如何在jquery中编写PHP代码以从mysql数据库中检索值？

I am trying to get the values for the next drop-down from a database, which will be dependent on two previous drop-downs. The values for first two drop-downs are listed in the file itself. I want the second drop-down to be enable after selecting values from first, and similarly for third after second. Kindly help.
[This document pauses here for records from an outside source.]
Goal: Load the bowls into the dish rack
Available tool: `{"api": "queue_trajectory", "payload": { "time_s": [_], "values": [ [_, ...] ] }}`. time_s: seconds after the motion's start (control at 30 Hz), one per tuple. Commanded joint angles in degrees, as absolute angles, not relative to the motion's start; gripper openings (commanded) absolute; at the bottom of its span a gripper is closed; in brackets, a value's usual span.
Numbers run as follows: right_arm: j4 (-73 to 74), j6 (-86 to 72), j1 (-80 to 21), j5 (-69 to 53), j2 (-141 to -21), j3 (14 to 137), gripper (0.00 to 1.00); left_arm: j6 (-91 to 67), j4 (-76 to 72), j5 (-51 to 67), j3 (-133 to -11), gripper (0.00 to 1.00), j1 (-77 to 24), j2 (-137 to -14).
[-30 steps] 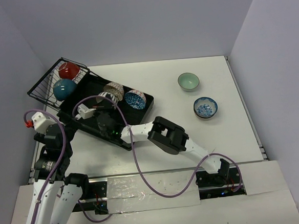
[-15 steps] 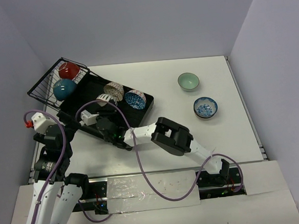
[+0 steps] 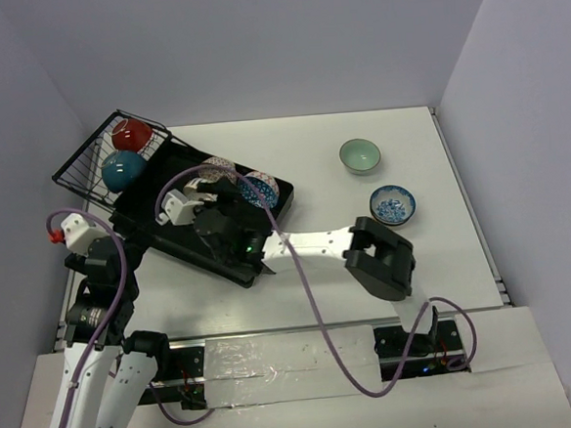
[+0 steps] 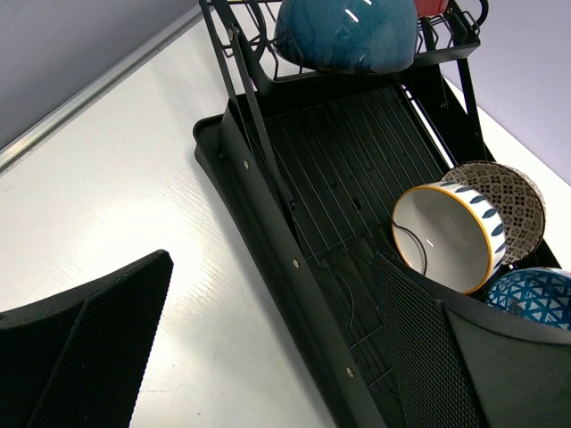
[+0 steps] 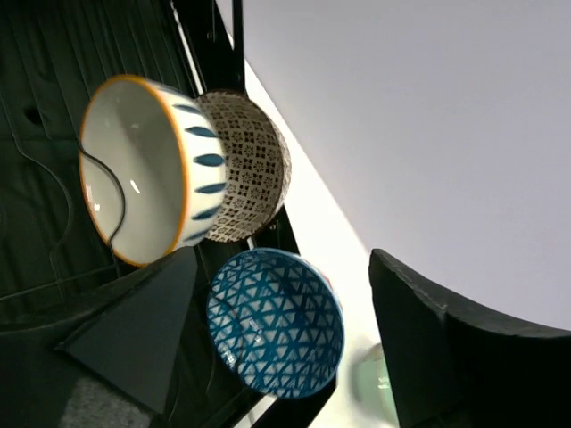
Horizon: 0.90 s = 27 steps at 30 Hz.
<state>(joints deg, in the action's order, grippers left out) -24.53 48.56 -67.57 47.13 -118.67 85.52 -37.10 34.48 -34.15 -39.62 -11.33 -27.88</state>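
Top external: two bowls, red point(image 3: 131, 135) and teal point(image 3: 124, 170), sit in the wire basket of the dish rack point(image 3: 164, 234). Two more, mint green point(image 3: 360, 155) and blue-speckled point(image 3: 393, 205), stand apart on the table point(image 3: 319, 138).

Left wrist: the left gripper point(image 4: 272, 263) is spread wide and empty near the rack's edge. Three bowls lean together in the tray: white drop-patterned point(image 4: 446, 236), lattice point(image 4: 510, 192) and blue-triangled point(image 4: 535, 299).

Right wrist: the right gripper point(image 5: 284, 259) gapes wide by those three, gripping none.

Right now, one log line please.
right hand: open over dish rack | left hand: open | racked: five bowls | on table: mint bowl, speckled bowl
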Motion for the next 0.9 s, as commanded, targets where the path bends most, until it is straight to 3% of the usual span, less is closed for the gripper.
{"api": "queue_trajectory", "payload": {
  "time_s": [0.0,0.17,0.4,0.7,0.87],
  "values": [
    [-17.59,34.14,-67.94,44.3,-108.23,82.72,0.87,-36.21,31.82,-33.75,-39.9,0.99,-11.43,-28.48],
    [-7.57,21.03,-65.13,42.19,-97.15,78.93,0.93,-33.67,29.89,-31.29,-40.25,0.99,-11.6,-29.97],
    [8.94,-5.56,-52.93,37.28,-82.9,72.17,1.0,-30.5,27.78,-29.18,-42.71,0.99,-11.69,-32.16],
    [23.72,-29.06,-25.25,27.96,-66.37,56.61,0.99,-29.01,22.07,-21.01,-44.47,0.99,-12.39,-38.83],
    [27.6,-33.22,-8.99,18.3,-62.23,48.27,0.94,-27.51,20.66,-21.36,-45.26,0.99,-13.01,-41.57]
  ]
}}
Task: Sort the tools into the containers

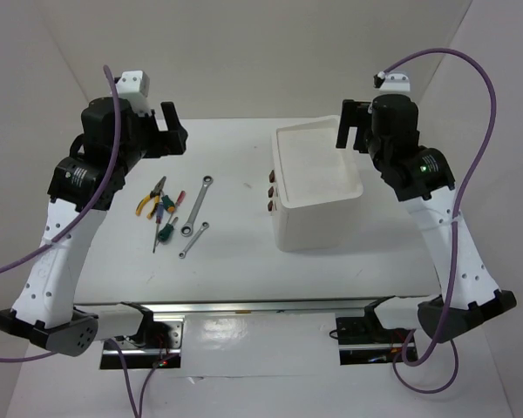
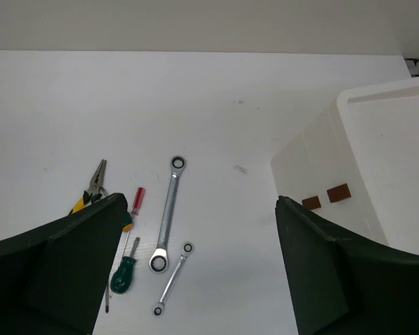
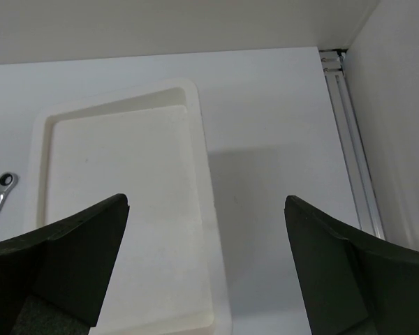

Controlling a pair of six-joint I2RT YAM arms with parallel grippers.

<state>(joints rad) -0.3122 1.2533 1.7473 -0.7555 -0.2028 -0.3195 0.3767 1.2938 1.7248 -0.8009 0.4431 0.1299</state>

HTML code below:

<form>
<select id="branch" name="branch" class="form-control" onchange="showUser(this.value)">
        <option value="">Select</option>
        <option value="1">Civil</option>
        <option value="2">Computer</option>
        <option value="3">Mechanical</option>
        <option value="4">Electronics and Telecommunications</option>
        <option value="5">Electrical and Electronics</option>
        <option value="6">Information Technology</option>
</select>
<select id="semester" name="semester" class="form-control" disabled>
      <option value="1">I</option>
      <option value="2">II</option>
      <option value="3">III</option>
      <option value="4">IV</option>
      <option value="5">V</option>
      <option value="6">VI</option>
      <option value="7">VII</option>
      <option value="8">VII</option>
</select>
</form>

jquery is:

<script>

     $(document).ready(function(){
      document.cookie = "s =hello" ;

     console.log('hello');

         $("#semester").attr("disabled", true);
         $("#branch").change(function(){
             $("#semester").attr("disabled", false); 

              $b = $('#branch').val();


              $("#semester").change(function(){
                $s = $('#semester').val();
                $("#sub_code").attr("disabled", false);
                console.log($s);

                if($s!=1||$s!=2)
                $s = $b+$s;

                <?php 

                 $s= $_COOKIE['s'];

                 $sql = "SELECT * FROM subjects WHERE sem_code=`$s`";

                ?>

             });   
         });
     });
     </script>

I did not run the query since it is not assigned properly yet.